Les inspections générales interministérielles chargées d’un rapport
sur la RGPP ont remis leurs conclusions en septembre 2012.
Au-delà des symboles, la MAP s’inscrit dans une logique libérale
proche de la Nouvelle Gestion Publique à partir de laquelle
s’était déclinée la RGPP.
Pour le gouvernement, ce qui a posé problème dans la RGPP n’était pas sa logique libérale, mais la méthode, ainsi qu’une « approche limitée à l’Etat ne [permettant] pas la révision des politiques partagées avec les collectivités territoriales et les organismes de protection sociale ». Dans le même temps, le gouvernement s’enfermait dans la logique de l’austérité en signant le traité budgétaire européen comprenant les fameux 3 %. Au final, il fait le choix de l’objectif libéral du sacro saint équilibre budgétaire et entend réformer l’Etat de façon à faire des économies au-delà du court terme (reproché à la RGPP) et à faire entrer durablement la culture de l’évaluation dans l’action publique. Bien sûr, on y met les formes, on s’attache aux symboles, on est de «Gôche».
Les symboles
Le rapport puis les annonces gouvernementales ou de l’administration regrettaient dans la RGPP l’absence de concertation qui avait rendu difficiles les réformes de fond, un rythme incompatible avec une association des acteurs et des usagers et une préparation suffisante des réformes. Le gouvernement multiplie donc les signes symboliques qui cherchent à montrer que la MAP, dans la méthode, n’est pas la RGPP. Le SGMAP (M.Filippini) est rattaché non au Budget mais à Matignon pour indiquer que « l’amélioration de l’action publique ne se résume pas aux seules économies budgétaires » et pour lui donner une dimension interministérielle. Un site internet a été ouvert par Mme Lebranchu, dédié à « l’ innovation participative » et destiné aux 2,3 millions de fonctionnaires de l’Etat. Enfin, associé à la loi sur la décentralisation, c’est la mise en place d’un cycle de discussions sur la MAP qui va débattre de l’installation de formations spécialisées dans les conseils supérieurs de la FP. A ce jour, la méthode qui prévaut autour de l’acte 3 de la décentralisation montre que la concertation et la transparence sont encore des objectifs à atteindre !
Les faits
L’objectif principal reste la réduction des dépenses et l’idée qu’avec une « bonne » politique de ressources humaines, on va pouvoir faire mieux avec moins. Les suppressions de postes par le biais du non-remplacement des départs à la retraite se poursuivent, le gel du point d’indice est maintenu.

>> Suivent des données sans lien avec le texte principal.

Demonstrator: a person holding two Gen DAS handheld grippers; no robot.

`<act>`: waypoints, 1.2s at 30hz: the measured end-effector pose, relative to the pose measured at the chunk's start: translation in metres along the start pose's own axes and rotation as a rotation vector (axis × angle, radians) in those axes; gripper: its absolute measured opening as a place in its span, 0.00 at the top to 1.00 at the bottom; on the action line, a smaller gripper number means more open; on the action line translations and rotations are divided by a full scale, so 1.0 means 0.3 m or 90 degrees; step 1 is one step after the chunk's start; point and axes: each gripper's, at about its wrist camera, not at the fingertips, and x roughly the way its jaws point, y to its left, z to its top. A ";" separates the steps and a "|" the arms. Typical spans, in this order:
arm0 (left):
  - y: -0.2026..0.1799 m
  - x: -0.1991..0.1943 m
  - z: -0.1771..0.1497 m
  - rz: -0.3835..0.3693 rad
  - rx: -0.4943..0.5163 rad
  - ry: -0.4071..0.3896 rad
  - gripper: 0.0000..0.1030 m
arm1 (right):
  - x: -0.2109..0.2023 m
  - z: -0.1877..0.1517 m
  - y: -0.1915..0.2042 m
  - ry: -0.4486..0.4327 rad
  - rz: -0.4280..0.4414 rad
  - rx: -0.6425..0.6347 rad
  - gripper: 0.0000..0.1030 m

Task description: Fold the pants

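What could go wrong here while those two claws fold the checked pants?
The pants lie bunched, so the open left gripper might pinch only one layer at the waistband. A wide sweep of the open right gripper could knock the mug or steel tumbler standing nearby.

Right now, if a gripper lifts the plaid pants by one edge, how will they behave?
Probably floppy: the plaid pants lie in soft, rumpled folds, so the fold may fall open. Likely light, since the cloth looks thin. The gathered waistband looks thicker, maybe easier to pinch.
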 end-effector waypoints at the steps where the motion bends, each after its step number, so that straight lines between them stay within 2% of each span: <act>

Le Premier ministre a commandé en avril à l’Inspection Générale deux missions pour faire le bilan et avancer dans les mutualisations interdépartementales et interrégionales pour certains métiers ou compétences. La ministre de la FP, de la réforme et de la décentralisation n’entend pas renoncer à une part de salaires au mérite, ni à la part pour fonction, poursuivant le détricotage de la FP de carrières. Les « malheureuses » déclarations de M. Verdier(1), actuel directeur de la DGAFP, remettant en cause l’existence des grilles indiciaires, constituaient peut-être des ballons d’essai… Depuis la mise en place de la LOLF en 2001, la logique libérale pour « réformer » l’Etat-providence, de manière plus ou moins brutale, s’est très largement diffusée, dans le PS comme ailleurs. Les formules magiques – autonomie, performance, évaluation, engagement et mérite, mobilité, contrat, gouvernance, etc – se retrouvent dans chacun des discours et des décisions.
Tout cela fait dire à Luc Rouban(2), que « le développement de la nouvelle gestion publique, même parcellaire, même bricolé, indique que l’on passe progressivement de logiques collectives, certes plus ou moins corporatives, à une logique du travail individualisé.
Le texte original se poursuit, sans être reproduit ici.